## [Requirement]
Lines in which "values" appears should be pulled from the data below.

## [Material for this exercise]
+++
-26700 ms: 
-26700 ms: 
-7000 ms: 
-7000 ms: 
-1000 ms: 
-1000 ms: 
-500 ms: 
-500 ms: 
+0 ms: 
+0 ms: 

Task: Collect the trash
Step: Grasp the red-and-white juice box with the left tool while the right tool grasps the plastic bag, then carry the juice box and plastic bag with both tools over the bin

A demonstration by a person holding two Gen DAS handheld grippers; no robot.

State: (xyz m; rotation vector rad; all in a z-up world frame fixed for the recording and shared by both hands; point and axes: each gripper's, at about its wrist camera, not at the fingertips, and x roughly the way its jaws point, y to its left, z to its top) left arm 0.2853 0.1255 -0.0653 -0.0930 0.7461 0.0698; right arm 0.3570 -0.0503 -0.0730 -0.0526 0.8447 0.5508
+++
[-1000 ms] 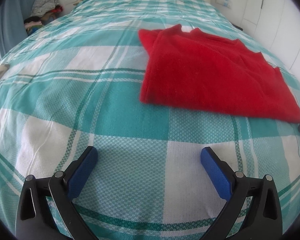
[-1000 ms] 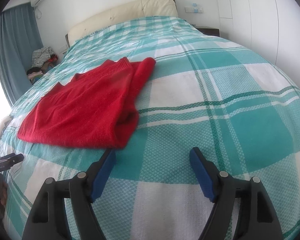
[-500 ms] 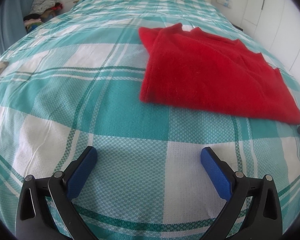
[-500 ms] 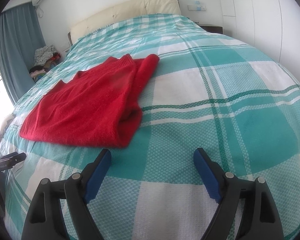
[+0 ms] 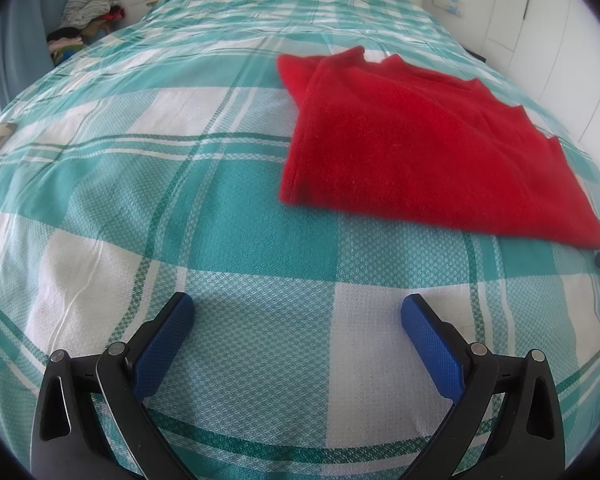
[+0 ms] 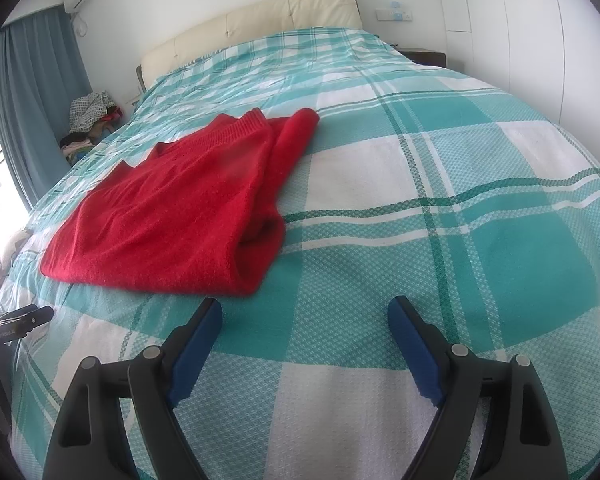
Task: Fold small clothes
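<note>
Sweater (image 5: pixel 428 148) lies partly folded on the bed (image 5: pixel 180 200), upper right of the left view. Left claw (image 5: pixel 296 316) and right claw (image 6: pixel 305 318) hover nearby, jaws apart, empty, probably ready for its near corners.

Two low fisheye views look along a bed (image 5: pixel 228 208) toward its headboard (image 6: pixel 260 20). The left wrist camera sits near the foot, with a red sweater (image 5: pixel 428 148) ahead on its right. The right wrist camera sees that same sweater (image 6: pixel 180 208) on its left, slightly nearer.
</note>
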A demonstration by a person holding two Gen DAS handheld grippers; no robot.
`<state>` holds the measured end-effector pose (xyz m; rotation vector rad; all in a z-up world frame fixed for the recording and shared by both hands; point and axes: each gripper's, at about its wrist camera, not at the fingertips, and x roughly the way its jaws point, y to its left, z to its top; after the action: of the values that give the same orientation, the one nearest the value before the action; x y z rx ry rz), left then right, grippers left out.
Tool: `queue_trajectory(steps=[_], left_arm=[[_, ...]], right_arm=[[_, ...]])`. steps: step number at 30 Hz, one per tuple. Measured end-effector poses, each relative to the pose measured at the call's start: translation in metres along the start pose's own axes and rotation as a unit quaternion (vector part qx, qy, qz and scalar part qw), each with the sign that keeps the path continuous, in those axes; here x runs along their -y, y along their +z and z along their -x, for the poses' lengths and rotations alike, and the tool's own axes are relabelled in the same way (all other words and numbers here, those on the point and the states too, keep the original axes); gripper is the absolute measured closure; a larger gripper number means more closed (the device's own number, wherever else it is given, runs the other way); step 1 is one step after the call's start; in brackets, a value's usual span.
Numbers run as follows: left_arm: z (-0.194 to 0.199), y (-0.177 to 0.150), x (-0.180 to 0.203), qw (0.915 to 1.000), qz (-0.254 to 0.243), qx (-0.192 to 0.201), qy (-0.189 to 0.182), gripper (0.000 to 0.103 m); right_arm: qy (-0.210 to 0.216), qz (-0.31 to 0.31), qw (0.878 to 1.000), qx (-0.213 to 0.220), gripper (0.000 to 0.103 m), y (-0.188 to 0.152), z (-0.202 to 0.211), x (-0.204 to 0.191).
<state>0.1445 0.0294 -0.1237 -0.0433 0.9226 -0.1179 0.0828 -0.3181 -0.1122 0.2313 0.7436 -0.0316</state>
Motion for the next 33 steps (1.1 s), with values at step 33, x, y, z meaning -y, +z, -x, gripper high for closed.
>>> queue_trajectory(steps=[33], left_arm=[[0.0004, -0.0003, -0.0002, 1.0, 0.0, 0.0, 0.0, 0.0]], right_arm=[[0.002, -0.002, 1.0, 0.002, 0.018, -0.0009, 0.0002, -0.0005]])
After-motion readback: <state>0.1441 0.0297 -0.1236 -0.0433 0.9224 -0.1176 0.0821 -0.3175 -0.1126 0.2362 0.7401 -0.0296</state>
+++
## [Result]
`<state>` holds the measured end-effector pose (xyz m; rotation vector rad; all in a z-up world frame fixed for the recording and shared by both hands; point and axes: each gripper's, at about its wrist camera, not at the fingertips, and x roughly the way its jaws point, y to its left, z to its top; after the action: of the values that give the same orientation, the one nearest the value before the action; x y z rx ry rz), left then right, grippers left out.
Motion for the next 33 steps (1.1 s), with values at step 33, x, y, z meaning -y, +z, -x, gripper high for closed.

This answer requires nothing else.